C’est alors que les philosophes devraient considérer l’homme, quand ils parlent de sa dignité et de l’esprit des masses !

Un événement important était pourtant venu distraire Florence plongée au milieu de ses cris de désespoir, de ses prières et de ses vœux ridicules : c’était la mort des deux fils de Cosme de Médicis, que le fléau n’avait pas plus épargnés que le dernier laquais du dernier bourgeois.

C’était ce jour-là qu’on faisait leurs obsèques, et le peuple pour un instant s’était soulevé de son matelas, avait ouvert sa fenêtre de ses mains défaillantes et moites de sueur, pour avoir la joie de contempler deux grands seigneurs que l’on portait en terre.

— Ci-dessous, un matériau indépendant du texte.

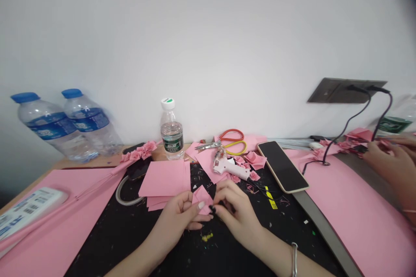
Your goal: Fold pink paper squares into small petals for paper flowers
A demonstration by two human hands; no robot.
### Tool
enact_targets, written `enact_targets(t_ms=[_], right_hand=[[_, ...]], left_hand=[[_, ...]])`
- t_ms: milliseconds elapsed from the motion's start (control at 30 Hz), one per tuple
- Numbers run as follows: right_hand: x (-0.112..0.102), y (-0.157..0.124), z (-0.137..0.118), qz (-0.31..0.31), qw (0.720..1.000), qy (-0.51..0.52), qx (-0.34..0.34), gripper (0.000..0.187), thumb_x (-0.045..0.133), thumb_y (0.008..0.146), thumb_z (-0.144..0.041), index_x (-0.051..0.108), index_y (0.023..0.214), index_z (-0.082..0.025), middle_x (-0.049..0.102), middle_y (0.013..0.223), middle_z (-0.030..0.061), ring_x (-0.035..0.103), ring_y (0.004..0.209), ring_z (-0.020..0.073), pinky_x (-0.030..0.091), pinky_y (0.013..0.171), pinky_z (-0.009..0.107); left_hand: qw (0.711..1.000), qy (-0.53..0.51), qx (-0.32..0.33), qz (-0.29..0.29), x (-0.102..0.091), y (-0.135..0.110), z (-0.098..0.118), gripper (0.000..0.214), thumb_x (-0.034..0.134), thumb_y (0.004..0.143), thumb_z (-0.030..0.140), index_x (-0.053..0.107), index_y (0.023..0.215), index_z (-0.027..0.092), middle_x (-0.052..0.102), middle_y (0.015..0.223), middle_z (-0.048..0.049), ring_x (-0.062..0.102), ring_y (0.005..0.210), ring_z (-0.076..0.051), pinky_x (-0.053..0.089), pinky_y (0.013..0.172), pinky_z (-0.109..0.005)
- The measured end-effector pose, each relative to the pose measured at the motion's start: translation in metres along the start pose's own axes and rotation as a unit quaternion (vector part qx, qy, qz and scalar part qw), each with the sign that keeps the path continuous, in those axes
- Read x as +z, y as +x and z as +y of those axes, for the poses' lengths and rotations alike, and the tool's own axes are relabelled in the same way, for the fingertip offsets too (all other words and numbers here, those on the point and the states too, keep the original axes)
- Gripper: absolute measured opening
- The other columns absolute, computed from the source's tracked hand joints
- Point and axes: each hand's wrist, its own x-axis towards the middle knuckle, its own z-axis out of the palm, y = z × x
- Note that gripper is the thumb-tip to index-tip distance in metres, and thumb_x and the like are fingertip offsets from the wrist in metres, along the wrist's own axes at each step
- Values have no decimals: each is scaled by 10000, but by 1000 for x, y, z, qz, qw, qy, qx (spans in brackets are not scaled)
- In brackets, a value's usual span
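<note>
Between my hands is a small folded piece of pink paper (202, 194). My left hand (183, 213) grips it from the left, thumb on top and fingers beneath. At its lower right corner, my right hand (235, 207) pinches the edge between thumb and forefinger. Just behind my left hand lies a stack of pink paper squares (164, 178). Beyond my right hand a pale pink glue gun (231, 169) rests on pink paper, with folded pink paper flowers (255, 160) beside it.
Scissors (235, 142) and a small water bottle (172, 136) are near the wall. A phone (282, 166) lies right of the glue gun. Two large bottles (87, 117) lean at the left. Another person's hands (391, 162) work at the far right, by cords from a wall socket (344, 91).
</note>
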Motion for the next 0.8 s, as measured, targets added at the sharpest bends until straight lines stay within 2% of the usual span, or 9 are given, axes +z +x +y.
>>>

Le convoi passait, triste et recueilli dans son deuil pompeux, au milieu de Florence ; les corps de Garcia et de François étaient étendus sur des brancards tirés par des mules noires. Tout était calme et paisible et l’on n’entendait que le pas lent des mules sur le pavé, le bruit du brancard dont les timons craquaient à chaque mouvement, puis les chants de mort qui gémissaient à l’entour de ces deux cadavres, et dans le lointain, de divers côtés, on entendait, comme un chant de tristesse, le glas funèbre de la cloche qui gémissait de sa forte voix d’airain.

À côté des brancards marchaient le docteur Roderigo, le duc de Bellamonte, le comte de Salfieri.